The film shows MacDugall's approach, that he describes in his writings in Visual Anthropology and the Ways of Knowing, to ethnographic cinema very well. MacDougall is one of the biggest advocates of developing a visual language for anthropology so anthropologist would use modern techniques like photography and cinematography for their own value not just to record data. However he also warns social scientists not to use visual as a substitute for the verbal but to complement it. He developed his own way of filming different social problems within diffrent cultures that is very human and shows an initmate understanding of the cultural context in which these problems exist.

MAcDougall argues for transcultural cinema in ethnographic film making. For him, and that's clear from this film too, it's not enough to go somewhere and film different cultures but think about our western audience the whole time. It's also not enough to just show the audience a different culture without any kind of explanation or relatioship with the subjects of the film. Therefore the biggest difference between Gardner's Forest of Bliss and Gandhi's Children is that the local language is subtitled and the people being filmed have interactions with the camera several times. MacDougall doesn't try to force a false objecticity onto his films, he tries to be self-reflexive, which means that he has just as much contact with the subject of his films as with his audience. As he puts it: "If I am self-reflexive, that self-reflexivity must be about the relationship between us [him and the subjects], not a way of speaking behind my hand to some foreign audience."
From this quote too it is prefectly clear that for MacDougall it is not enough to just go somewhere and film 'objectively' what one sees. An ethnographic film maker should build an intimate,self-reflexive and interpretative relationship with his subject so he can show his audience the reality of the things he had filmed.

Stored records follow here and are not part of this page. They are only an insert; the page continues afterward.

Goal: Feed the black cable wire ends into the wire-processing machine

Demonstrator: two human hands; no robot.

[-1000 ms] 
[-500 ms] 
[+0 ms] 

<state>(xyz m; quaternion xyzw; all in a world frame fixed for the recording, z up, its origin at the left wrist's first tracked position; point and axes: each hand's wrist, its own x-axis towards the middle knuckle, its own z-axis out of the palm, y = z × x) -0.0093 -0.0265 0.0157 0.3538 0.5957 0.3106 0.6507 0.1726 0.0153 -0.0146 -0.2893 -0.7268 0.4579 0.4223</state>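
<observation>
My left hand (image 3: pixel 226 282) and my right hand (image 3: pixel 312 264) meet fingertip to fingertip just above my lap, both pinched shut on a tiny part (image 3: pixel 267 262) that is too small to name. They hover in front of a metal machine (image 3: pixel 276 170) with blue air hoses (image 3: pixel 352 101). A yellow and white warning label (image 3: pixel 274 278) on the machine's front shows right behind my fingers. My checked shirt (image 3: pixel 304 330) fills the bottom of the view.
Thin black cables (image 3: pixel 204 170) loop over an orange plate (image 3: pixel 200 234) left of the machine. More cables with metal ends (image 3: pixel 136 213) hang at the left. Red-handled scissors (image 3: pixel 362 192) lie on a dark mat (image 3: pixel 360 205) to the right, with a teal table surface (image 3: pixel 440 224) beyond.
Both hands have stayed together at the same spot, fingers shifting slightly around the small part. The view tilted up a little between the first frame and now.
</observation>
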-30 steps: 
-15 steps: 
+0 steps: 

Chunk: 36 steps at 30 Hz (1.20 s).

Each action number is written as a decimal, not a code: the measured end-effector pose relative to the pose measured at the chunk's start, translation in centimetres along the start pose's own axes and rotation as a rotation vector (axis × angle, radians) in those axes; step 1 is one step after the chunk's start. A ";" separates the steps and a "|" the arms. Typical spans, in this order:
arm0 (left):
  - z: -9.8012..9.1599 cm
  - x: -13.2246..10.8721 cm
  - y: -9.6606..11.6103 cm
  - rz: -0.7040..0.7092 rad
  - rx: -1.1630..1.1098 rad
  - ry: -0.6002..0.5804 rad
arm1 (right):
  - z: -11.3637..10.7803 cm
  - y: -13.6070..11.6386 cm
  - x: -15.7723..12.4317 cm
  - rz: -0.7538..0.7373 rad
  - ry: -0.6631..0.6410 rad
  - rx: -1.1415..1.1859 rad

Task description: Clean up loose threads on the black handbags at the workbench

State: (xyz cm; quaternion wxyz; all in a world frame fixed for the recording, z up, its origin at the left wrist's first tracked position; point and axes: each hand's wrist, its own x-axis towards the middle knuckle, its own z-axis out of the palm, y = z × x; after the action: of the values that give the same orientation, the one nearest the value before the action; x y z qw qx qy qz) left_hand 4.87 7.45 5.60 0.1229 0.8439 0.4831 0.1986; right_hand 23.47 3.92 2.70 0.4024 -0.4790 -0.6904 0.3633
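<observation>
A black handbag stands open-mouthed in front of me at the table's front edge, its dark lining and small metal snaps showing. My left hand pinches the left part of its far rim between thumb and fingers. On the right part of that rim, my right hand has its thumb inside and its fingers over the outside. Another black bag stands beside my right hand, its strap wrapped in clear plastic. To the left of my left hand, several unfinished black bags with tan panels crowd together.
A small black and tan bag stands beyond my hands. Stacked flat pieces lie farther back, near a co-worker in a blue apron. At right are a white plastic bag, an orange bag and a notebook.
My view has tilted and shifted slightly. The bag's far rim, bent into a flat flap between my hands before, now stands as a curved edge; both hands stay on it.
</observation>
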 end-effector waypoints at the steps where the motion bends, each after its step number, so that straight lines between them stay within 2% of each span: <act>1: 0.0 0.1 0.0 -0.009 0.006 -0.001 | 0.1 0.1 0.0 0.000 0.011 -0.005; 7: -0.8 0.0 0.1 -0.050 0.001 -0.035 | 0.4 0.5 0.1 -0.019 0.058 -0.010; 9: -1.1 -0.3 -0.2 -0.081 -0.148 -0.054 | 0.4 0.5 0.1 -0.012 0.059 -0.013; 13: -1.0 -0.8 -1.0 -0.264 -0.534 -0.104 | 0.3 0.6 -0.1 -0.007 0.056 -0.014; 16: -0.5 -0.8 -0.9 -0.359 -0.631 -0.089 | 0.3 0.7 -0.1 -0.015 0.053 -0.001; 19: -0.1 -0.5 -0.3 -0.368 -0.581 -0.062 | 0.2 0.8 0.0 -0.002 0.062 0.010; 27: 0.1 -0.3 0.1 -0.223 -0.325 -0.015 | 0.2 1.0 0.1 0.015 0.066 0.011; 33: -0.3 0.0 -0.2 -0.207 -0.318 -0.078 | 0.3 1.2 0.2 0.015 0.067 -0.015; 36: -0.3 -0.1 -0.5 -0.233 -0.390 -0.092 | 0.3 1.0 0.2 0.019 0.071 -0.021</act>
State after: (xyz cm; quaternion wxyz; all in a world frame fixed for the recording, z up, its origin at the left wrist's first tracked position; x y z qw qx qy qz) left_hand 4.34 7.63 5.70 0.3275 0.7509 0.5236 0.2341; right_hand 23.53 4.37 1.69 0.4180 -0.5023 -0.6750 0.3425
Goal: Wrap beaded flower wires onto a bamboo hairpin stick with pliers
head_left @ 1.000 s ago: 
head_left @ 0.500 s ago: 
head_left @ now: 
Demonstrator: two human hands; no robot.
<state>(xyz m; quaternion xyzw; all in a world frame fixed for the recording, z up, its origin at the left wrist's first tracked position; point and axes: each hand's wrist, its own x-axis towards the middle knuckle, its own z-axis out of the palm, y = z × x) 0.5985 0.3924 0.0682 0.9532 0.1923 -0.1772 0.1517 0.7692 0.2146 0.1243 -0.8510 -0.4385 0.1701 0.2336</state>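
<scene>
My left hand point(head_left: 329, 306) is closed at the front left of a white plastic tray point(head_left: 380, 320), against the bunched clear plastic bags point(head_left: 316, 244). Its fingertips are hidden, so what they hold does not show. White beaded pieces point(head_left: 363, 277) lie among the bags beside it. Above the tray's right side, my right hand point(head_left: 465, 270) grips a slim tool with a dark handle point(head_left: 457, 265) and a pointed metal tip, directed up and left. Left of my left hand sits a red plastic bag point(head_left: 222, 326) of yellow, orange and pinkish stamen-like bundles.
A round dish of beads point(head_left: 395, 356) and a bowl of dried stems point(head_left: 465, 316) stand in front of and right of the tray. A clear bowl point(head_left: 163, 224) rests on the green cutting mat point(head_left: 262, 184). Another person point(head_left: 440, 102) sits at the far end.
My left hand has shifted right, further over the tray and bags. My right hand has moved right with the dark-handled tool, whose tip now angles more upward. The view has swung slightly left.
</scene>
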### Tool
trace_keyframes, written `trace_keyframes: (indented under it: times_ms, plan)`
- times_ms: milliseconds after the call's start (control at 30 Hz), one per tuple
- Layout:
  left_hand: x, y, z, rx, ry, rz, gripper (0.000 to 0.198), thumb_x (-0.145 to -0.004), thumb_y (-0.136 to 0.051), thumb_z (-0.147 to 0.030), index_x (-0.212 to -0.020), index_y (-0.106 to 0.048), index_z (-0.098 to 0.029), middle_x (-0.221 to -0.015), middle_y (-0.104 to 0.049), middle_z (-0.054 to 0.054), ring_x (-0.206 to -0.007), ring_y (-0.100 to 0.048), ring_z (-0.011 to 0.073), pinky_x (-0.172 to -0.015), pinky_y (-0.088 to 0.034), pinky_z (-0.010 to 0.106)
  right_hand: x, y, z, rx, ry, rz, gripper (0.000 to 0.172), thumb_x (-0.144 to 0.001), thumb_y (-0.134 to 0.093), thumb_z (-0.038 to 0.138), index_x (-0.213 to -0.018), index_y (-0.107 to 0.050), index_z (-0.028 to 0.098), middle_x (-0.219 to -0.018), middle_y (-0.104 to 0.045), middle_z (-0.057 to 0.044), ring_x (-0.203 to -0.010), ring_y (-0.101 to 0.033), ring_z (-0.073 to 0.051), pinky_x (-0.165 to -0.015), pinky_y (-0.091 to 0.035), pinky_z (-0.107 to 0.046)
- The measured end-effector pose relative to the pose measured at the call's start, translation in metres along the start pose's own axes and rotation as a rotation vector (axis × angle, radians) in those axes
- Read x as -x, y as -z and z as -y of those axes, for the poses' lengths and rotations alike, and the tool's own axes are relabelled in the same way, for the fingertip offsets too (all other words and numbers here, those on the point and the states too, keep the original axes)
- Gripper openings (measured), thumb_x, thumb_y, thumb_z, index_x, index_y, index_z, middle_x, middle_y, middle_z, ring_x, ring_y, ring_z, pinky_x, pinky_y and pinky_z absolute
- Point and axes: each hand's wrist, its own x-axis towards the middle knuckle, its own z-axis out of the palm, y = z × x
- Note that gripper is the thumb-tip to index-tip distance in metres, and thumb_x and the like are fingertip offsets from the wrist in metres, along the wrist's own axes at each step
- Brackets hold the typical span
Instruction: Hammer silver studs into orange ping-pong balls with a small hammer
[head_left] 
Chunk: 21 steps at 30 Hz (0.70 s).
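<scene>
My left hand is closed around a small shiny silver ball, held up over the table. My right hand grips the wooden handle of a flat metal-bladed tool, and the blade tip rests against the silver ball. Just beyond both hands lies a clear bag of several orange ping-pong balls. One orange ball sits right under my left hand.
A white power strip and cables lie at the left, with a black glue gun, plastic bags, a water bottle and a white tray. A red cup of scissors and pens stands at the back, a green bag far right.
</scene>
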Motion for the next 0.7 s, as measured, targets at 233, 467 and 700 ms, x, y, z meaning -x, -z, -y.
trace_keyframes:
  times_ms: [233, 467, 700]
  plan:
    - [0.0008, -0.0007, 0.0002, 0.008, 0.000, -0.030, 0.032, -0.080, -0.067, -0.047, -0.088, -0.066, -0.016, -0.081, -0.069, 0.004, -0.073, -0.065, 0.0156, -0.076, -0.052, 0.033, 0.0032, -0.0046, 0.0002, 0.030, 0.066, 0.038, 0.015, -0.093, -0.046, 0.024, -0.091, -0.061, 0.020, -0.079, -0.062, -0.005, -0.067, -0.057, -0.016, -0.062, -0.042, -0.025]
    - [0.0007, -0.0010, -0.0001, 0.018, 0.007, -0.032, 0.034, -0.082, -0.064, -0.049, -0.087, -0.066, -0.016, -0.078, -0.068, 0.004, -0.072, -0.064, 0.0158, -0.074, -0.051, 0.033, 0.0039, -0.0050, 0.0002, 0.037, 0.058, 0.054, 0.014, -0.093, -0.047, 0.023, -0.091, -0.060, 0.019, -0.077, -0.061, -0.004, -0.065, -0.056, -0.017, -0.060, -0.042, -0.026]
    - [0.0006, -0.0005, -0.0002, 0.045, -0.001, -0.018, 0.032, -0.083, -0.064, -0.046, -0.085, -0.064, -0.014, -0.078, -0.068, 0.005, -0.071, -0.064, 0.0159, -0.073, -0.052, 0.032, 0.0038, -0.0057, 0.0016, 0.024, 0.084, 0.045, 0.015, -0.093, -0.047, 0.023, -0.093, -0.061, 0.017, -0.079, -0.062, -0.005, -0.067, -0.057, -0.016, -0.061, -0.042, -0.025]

This approach is very clear in Gandhi's children. The audience can easily follow the events in the film because of the subtitles, they can get a sense of being there through the intimate cultural knowledge of MacDougall who had selected events and scenes from the kids' lives that are pivotal in understanding the culture in India. Also, the people on the film interact with the camera several times, explaining MacDougal what they are doing and why they are doing it. Surprisingly, this doesn't really bring a level of subjectivity to the film that'd be annoying, rather it brings a different type of objectivity than the one in Forest of Bliss; and in my opinion MacDougall's approach brings India's culture to his audiences a lot closer and in a much more digestable way.